## WHAT THE TASK REQUIRES
From the line containing "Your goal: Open" to the line containing "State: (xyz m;" in the records below, set down every line exactly as it stands, both ends included, and skip the pictures.
——————————
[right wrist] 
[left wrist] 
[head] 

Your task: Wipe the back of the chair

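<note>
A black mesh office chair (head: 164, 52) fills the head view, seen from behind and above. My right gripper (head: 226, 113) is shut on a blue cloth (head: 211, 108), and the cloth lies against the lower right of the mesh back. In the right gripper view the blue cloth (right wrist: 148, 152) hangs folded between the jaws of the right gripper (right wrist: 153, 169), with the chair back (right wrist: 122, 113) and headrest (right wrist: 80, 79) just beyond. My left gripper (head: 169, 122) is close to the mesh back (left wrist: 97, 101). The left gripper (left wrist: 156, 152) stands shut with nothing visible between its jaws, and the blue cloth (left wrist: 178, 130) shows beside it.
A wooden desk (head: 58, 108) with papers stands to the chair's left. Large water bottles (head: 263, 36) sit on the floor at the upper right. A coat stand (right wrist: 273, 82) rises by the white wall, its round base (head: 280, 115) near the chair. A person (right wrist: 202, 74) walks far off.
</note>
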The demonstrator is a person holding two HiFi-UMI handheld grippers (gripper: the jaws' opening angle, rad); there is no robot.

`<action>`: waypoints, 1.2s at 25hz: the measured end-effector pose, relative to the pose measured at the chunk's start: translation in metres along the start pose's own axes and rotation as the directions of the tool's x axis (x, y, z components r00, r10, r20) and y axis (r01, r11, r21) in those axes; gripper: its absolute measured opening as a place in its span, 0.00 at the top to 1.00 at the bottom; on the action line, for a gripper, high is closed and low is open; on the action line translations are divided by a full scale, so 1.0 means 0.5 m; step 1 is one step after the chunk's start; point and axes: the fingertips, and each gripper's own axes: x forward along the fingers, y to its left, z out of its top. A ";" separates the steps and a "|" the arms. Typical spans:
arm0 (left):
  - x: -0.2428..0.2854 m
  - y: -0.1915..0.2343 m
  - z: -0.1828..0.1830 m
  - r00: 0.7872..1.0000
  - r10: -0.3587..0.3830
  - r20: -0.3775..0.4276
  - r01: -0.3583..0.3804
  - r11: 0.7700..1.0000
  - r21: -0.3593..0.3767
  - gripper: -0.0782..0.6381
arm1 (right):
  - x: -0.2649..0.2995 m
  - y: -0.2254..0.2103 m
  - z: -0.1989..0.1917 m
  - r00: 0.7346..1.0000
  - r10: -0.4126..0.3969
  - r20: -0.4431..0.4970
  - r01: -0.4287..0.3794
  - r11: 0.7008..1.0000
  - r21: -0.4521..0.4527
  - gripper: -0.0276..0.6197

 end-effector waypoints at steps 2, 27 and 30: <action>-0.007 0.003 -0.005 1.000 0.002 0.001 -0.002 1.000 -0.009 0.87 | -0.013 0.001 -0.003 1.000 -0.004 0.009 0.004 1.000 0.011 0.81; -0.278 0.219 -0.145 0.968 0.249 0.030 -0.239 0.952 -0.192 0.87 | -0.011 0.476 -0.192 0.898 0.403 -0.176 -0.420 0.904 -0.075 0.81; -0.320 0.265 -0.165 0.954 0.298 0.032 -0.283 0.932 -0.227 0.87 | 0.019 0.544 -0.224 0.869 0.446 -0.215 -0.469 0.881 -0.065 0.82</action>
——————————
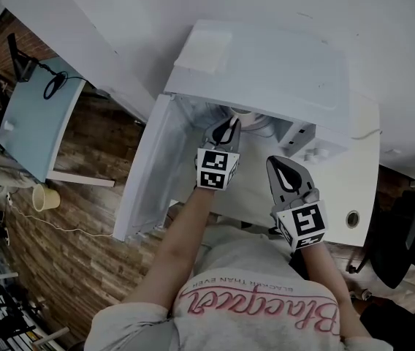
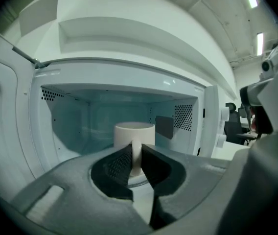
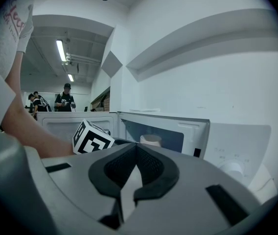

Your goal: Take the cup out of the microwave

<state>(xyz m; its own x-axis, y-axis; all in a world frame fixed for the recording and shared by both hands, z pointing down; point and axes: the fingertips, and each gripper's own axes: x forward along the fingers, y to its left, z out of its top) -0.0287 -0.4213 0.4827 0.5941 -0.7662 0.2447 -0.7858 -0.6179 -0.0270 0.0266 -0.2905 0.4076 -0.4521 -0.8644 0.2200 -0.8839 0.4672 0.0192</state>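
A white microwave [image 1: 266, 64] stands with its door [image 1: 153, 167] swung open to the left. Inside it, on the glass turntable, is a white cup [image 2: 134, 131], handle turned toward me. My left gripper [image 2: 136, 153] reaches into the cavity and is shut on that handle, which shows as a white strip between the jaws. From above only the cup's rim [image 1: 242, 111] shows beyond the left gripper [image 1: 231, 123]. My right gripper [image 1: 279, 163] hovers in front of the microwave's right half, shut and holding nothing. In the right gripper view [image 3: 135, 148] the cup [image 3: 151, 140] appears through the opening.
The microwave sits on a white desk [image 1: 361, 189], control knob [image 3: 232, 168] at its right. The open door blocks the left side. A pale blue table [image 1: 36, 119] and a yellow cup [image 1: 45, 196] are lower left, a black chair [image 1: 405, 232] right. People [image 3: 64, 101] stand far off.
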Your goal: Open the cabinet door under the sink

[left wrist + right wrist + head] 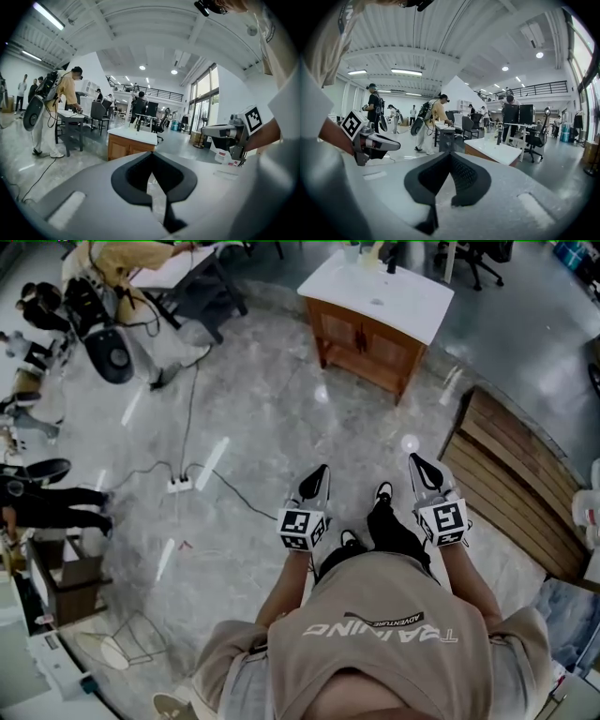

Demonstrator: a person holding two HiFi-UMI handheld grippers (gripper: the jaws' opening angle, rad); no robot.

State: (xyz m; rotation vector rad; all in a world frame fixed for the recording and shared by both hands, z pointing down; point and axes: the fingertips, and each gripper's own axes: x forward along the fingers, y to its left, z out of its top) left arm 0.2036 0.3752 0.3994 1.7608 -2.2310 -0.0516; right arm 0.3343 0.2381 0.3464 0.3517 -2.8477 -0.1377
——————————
## RESULT BELOW
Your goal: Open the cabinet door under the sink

[left wrist + right wrist + head] 

Demonstrator: a person holding two HiFi-UMI handheld grippers (gripper: the jaws' opening angle, rad); no robot.

State: (xyz m; rotation vector rad; all in a world frame fixed for the recording and shared by both hands, z pointing down; point and axes: the fingertips, and each gripper's own axes: x forward along the fingers, y to its left, z out of its top) left arm 0.2036 0.3752 0.3994 1.7608 -2.2310 -0.0516; right arm 0.3343 0.2381 0.3464 0.3517 -2.8477 -0.1377

No part of the exercise remains unanswered.